### [YOUR OBJECTIVE]
Work through the material below line by line and say how many lines include the word "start". Only the number, please.
******************************
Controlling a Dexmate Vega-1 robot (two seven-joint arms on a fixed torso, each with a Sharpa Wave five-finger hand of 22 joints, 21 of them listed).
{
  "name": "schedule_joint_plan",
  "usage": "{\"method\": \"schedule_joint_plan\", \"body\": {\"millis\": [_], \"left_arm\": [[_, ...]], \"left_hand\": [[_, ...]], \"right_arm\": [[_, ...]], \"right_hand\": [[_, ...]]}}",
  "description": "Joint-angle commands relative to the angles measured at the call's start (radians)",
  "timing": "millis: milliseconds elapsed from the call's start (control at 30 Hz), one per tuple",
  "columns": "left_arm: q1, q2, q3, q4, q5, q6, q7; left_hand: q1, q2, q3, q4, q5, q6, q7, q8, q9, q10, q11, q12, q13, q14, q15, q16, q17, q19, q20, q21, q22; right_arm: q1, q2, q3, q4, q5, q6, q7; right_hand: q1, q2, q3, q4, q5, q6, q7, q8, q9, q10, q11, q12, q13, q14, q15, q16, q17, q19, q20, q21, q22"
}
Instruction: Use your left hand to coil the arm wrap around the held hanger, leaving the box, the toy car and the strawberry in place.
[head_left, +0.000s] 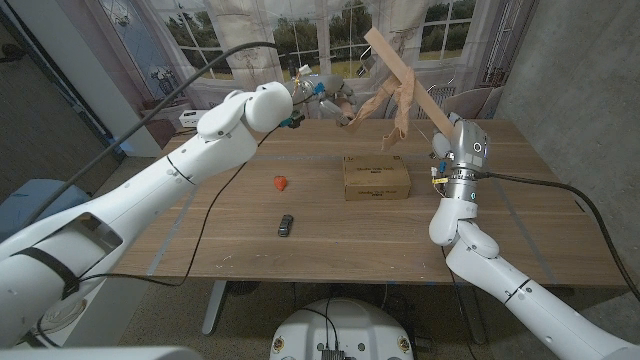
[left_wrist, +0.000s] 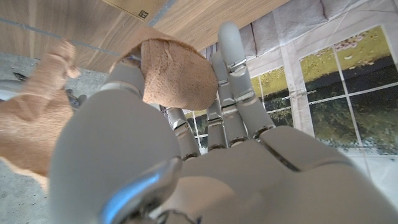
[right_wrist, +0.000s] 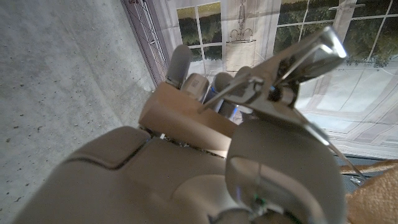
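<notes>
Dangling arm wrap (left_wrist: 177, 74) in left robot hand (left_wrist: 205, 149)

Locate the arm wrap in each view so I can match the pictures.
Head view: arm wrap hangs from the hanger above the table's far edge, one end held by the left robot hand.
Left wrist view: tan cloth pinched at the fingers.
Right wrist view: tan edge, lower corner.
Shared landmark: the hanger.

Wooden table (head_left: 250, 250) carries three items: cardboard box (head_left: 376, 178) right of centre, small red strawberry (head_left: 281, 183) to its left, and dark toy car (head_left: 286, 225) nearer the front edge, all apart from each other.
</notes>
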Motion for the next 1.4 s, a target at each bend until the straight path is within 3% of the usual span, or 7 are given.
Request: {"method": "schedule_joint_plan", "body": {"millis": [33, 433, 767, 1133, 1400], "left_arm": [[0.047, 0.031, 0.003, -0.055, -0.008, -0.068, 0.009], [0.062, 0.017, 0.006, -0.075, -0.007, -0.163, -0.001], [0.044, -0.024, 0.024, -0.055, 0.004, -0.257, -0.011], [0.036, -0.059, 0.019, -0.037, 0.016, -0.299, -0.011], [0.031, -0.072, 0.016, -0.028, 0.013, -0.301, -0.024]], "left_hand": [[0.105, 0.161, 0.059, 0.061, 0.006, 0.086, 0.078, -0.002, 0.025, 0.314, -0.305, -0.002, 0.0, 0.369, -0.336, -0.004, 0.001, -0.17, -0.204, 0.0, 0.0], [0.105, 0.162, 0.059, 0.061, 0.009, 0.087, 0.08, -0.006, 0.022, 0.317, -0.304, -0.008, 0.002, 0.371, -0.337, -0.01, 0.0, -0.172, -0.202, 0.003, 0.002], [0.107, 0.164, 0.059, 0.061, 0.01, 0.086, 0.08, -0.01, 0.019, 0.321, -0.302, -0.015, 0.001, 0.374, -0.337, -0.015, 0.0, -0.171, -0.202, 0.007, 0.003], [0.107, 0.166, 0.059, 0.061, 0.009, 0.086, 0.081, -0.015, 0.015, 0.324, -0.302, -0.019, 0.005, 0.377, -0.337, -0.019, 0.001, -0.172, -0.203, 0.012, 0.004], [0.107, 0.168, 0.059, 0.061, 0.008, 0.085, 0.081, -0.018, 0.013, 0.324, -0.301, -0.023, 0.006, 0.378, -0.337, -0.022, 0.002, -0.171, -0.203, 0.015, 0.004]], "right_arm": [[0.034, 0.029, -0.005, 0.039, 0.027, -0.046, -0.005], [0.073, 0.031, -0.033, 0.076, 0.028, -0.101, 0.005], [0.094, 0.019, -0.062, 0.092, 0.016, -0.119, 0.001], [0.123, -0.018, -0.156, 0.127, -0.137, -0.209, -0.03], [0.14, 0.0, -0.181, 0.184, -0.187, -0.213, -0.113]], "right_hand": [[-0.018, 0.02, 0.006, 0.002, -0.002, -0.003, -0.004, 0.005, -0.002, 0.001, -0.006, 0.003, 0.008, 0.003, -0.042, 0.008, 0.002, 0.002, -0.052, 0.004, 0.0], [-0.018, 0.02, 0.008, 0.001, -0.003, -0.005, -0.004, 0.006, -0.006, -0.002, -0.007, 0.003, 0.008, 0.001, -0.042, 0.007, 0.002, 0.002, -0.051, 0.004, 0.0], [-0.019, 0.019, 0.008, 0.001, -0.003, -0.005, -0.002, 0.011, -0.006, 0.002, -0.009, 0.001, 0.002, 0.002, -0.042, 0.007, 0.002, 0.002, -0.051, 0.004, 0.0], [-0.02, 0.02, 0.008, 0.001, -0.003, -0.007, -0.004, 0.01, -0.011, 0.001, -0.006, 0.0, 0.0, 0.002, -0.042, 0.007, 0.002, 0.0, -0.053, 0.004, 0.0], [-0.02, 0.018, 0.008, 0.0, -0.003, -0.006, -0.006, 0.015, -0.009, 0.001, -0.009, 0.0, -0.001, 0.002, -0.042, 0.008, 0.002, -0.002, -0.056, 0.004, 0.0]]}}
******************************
### [ANSWER TO THE EXERCISE]
2